WORK ORDER: Return each line of the data that follows exactly as it reads.

== COLLECTED DATA

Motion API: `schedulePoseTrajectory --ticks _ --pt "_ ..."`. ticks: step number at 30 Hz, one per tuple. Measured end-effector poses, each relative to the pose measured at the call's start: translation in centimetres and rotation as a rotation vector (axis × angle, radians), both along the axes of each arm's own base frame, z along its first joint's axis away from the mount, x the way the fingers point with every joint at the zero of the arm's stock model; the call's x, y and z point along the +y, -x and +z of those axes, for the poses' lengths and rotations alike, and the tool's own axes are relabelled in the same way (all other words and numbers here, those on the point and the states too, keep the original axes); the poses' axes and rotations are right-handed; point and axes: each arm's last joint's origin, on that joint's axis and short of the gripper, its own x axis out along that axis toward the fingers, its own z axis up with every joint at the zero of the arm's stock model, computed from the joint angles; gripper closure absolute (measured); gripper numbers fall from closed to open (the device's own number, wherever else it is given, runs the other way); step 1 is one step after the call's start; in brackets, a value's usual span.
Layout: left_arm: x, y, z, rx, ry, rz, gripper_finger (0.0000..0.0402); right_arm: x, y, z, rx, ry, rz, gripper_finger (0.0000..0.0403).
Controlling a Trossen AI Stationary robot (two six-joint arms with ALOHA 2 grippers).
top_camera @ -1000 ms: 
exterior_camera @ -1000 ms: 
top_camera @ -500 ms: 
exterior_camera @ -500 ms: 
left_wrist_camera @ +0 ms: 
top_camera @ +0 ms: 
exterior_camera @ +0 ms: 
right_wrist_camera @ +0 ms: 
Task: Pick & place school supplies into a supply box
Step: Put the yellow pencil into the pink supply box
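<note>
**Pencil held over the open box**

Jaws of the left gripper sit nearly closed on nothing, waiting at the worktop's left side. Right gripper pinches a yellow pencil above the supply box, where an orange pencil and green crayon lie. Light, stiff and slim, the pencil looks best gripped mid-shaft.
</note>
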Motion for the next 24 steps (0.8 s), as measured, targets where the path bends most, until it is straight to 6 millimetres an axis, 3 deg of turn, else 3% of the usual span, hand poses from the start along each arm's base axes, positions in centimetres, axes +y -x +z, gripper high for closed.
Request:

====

EXERCISE OUTPUT:
Motion API: `schedulePoseTrajectory --ticks _ --pt "_ ..."`. ticks: step number at 30 Hz, one per tuple. Measured end-effector poses, each relative to the pose measured at the call's start: translation in centimetres and rotation as a rotation vector (axis × angle, radians), both along the axes of each arm's own base frame, z along its first joint's axis away from the mount, x the way the fingers point with every joint at the zero of the arm's stock model; the call's x, y and z point along the +y, -x and +z of those axes, for the poses' lengths and rotations alike, and the tool's own axes are relabelled in the same way (all other words and numbers here, those on the point and the states too, keep the original axes); the poses' axes and rotations are right-handed; point and axes: each arm's last joint's origin, on that joint's axis and short of the gripper, its own x axis out along that axis toward the fingers, its own z axis up with every joint at the zero of the arm's stock model, computed from the joint angles; gripper closure absolute (measured); gripper numbers fall from closed to open (the device's own number, wherever else it is given, runs the other way); step 1 is one step after the call's start; in brackets, a value's usual span.
Layout: left_arm: x, y, z, rx, ry, rz, gripper_finger (0.0000..0.0402); right_arm: x, y, z, rx, ry, rz, gripper_finger (0.0000..0.0403).
Controlling a Trossen AI Stationary robot (two six-joint arms with ALOHA 2 grippers).
top_camera @ -1000 ms: 
exterior_camera @ -1000 ms: 
top_camera @ -500 ms: 
exterior_camera @ -500 ms: 
left_wrist_camera @ +0 ms: 
top_camera @ +0 ms: 
exterior_camera @ +0 ms: 
right_wrist_camera @ +0 ms: 
Task: Pick & place school supplies into a supply box
Step: Put the yellow pencil into the pink supply box
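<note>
**Pencil held over the open box**

Jaws of the left gripper sit nearly closed on nothing, waiting at the worktop's left side. Right gripper pinches a yellow pencil above the supply box, where an orange pencil and green crayon lie. Light, stiff and slim, the pencil looks best gripped mid-shaft.
</note>
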Motion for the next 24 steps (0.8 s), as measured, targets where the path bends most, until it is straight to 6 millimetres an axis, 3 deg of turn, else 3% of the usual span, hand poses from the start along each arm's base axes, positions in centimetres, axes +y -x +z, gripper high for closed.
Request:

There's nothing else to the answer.